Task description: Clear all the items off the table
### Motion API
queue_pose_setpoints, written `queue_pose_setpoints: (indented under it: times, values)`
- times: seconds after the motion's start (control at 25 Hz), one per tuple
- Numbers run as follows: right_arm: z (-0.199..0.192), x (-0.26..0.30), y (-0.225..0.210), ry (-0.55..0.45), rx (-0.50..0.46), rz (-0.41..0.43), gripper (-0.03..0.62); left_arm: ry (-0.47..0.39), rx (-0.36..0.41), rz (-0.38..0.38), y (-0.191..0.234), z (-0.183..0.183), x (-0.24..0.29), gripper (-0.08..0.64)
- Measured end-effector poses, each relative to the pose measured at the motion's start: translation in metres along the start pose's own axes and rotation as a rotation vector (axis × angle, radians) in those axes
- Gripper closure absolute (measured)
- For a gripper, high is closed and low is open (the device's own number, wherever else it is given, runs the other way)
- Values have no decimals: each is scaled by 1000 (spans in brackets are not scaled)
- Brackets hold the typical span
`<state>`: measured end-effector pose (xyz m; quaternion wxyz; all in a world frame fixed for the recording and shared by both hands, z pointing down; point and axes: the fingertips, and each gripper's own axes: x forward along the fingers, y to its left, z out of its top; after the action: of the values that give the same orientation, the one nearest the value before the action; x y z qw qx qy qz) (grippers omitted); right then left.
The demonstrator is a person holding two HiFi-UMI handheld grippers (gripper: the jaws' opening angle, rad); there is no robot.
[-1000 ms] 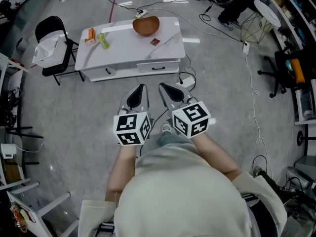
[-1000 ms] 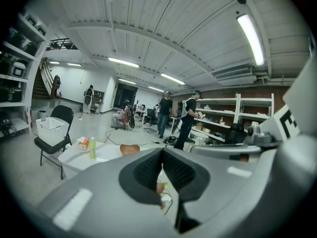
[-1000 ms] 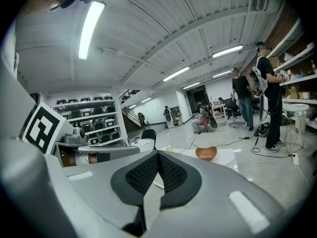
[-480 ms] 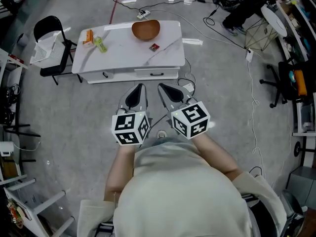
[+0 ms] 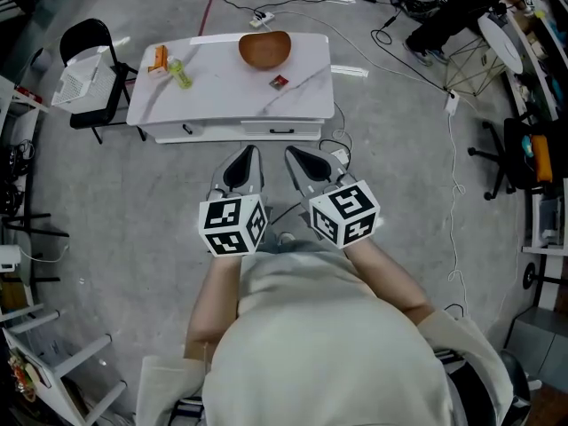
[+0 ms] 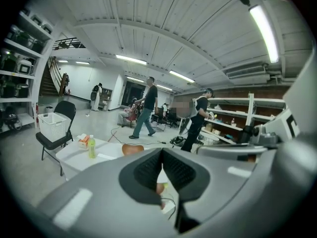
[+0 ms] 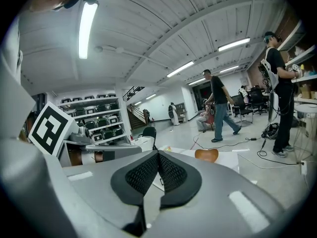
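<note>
A low white table [image 5: 222,96] stands ahead of me on the grey floor. On it lie a brown wooden bowl [image 5: 264,48] at the far right, a small red item [image 5: 279,82], a green bottle [image 5: 181,74] and an orange carton [image 5: 159,58] at the far left. In the left gripper view the bottle [image 6: 91,146], carton [image 6: 83,141] and bowl [image 6: 132,149] show above the jaws. My left gripper [image 5: 248,155] and right gripper [image 5: 294,155] are side by side, short of the table's near edge, both shut and empty.
A black chair with a white basket [image 5: 84,78] stands left of the table. Cables and a power strip [image 5: 333,153] lie on the floor near the table's right end. Shelving lines both sides. Several people [image 7: 218,105] stand beyond the table.
The table has drawn slightly closer and shifted up in the head view as I moved forward. Both grippers stay shut in the same pose.
</note>
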<state>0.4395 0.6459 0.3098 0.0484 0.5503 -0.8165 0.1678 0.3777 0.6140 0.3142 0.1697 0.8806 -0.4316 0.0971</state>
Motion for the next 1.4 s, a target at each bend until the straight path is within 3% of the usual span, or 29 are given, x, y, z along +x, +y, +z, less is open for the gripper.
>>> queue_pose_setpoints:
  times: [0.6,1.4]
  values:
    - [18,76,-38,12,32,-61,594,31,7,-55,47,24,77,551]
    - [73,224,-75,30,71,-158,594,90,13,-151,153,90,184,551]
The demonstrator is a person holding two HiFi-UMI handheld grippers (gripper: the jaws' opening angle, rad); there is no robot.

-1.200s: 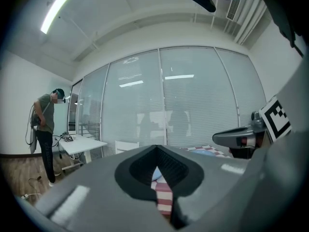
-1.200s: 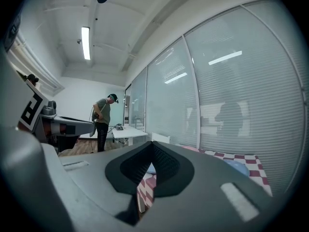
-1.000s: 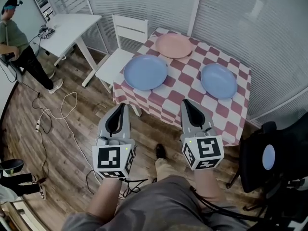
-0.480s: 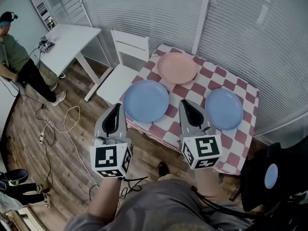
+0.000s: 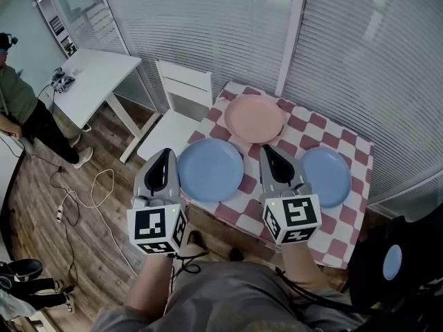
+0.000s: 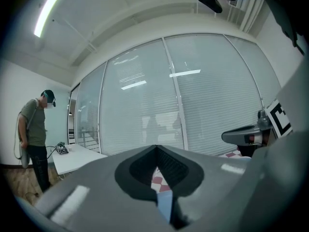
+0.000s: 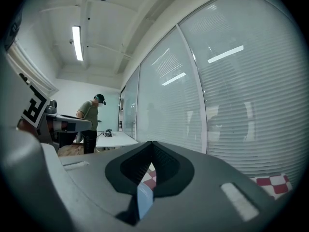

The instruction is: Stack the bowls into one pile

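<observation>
Three shallow bowls lie apart on a red-and-white checked table [image 5: 349,147]: a pink bowl [image 5: 256,118] at the back, a large blue bowl [image 5: 210,169] at the front left, and a smaller blue bowl [image 5: 327,176] at the right. My left gripper [image 5: 168,152] hovers just left of the large blue bowl, shut and empty. My right gripper [image 5: 267,148] hangs between the two blue bowls, also shut and empty. In the left gripper view the jaws [image 6: 157,147] meet at the tip; a strip of blue bowl [image 6: 164,208] shows under them. The right gripper [image 7: 152,142] looks the same.
A white chair [image 5: 181,99] stands against the table's left side. Further left is a white desk [image 5: 97,64], with a person [image 5: 17,106] beside it. Cables [image 5: 76,185] trail over the wooden floor. A black chair [image 5: 394,261] is at the lower right. Blinds cover the windows behind.
The table has come nearer and lower in the head view. Both grippers now reach over its front edge beside the large blue bowl, still shut.
</observation>
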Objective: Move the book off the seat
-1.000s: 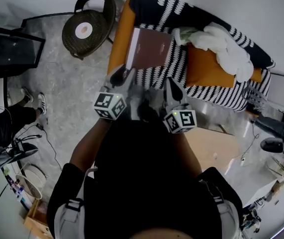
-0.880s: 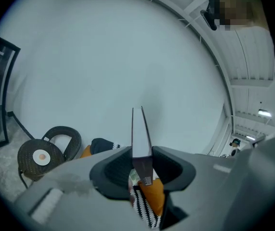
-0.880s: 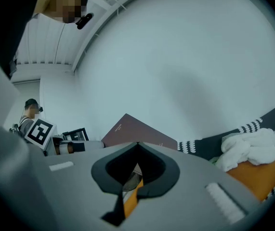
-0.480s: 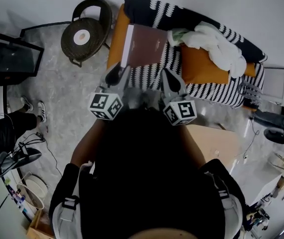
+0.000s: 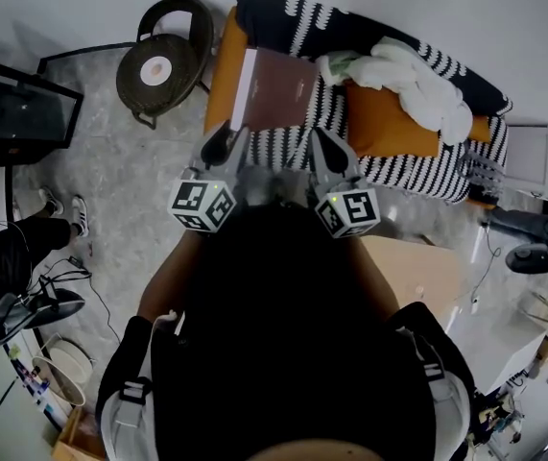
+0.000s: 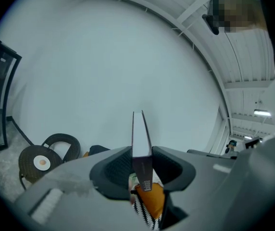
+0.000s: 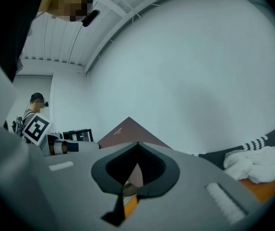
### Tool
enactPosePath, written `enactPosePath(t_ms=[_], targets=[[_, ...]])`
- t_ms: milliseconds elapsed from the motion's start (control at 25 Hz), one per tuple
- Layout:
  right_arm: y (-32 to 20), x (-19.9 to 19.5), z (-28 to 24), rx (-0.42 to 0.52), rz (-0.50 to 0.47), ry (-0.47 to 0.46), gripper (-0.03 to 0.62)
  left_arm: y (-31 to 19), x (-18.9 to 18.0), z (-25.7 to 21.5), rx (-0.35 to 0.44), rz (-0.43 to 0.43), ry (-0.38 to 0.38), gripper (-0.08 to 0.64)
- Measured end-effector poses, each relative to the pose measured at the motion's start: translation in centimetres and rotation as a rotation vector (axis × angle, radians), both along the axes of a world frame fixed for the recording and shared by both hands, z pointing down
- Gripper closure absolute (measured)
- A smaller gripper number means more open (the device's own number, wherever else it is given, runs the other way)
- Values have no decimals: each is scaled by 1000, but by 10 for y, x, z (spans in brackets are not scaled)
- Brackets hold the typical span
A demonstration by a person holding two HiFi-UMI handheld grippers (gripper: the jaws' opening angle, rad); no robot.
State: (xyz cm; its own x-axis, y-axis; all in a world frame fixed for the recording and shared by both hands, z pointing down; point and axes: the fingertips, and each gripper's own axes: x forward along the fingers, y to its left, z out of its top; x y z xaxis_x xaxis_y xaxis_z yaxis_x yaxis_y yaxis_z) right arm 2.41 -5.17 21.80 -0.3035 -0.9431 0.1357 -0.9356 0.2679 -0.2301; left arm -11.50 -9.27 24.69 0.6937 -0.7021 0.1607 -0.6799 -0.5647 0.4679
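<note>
A brown hardback book [image 5: 278, 89] with white page edges hangs above the orange sofa seat [image 5: 224, 75], which a black-and-white striped blanket [image 5: 398, 166] partly covers. My left gripper [image 5: 227, 140] is shut on the book's near left edge. In the left gripper view the book [image 6: 141, 134] stands edge-on between the jaws of the left gripper [image 6: 141, 160]. My right gripper [image 5: 320, 144] grips the near right corner. In the right gripper view the brown cover [image 7: 127, 131] rises beyond the closed jaw tips of the right gripper [image 7: 137, 146].
An orange cushion [image 5: 389, 123] and a heap of white cloth [image 5: 417, 80] lie on the sofa's right half. A round wicker chair [image 5: 163, 65] stands left of the sofa, a black frame [image 5: 14, 113] further left. A wooden tabletop [image 5: 413, 277] sits to my right. A person's legs [image 5: 5, 248] show at left.
Both grippers have risen with the book held between them, and it now hangs a little higher over the seat. Neither grip has changed.
</note>
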Motion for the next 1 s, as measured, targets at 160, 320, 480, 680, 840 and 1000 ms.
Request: enactPosePath(t_ms=[160,320,480,680,840,1000], targets=[[3,-2,0,2,0,-1,584,6,1,3,-11,9,11,419],[6,-3,0,0,1,-2,584,11,0,3,-23,14,24,419],[9,2,1,-2,10,0,584,15,2,5,-26,21,18,419],[13,10,4,-9,34,-2,584,15,10,3,-23,44,18,419],[18,22,4,-12,61,-15,584,17,25,3,-27,70,23,419],[27,47,8,-14,96,-23,584,23,51,5,-32,108,23,419]])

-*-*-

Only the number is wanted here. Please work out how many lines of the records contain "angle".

* Reply to the task
5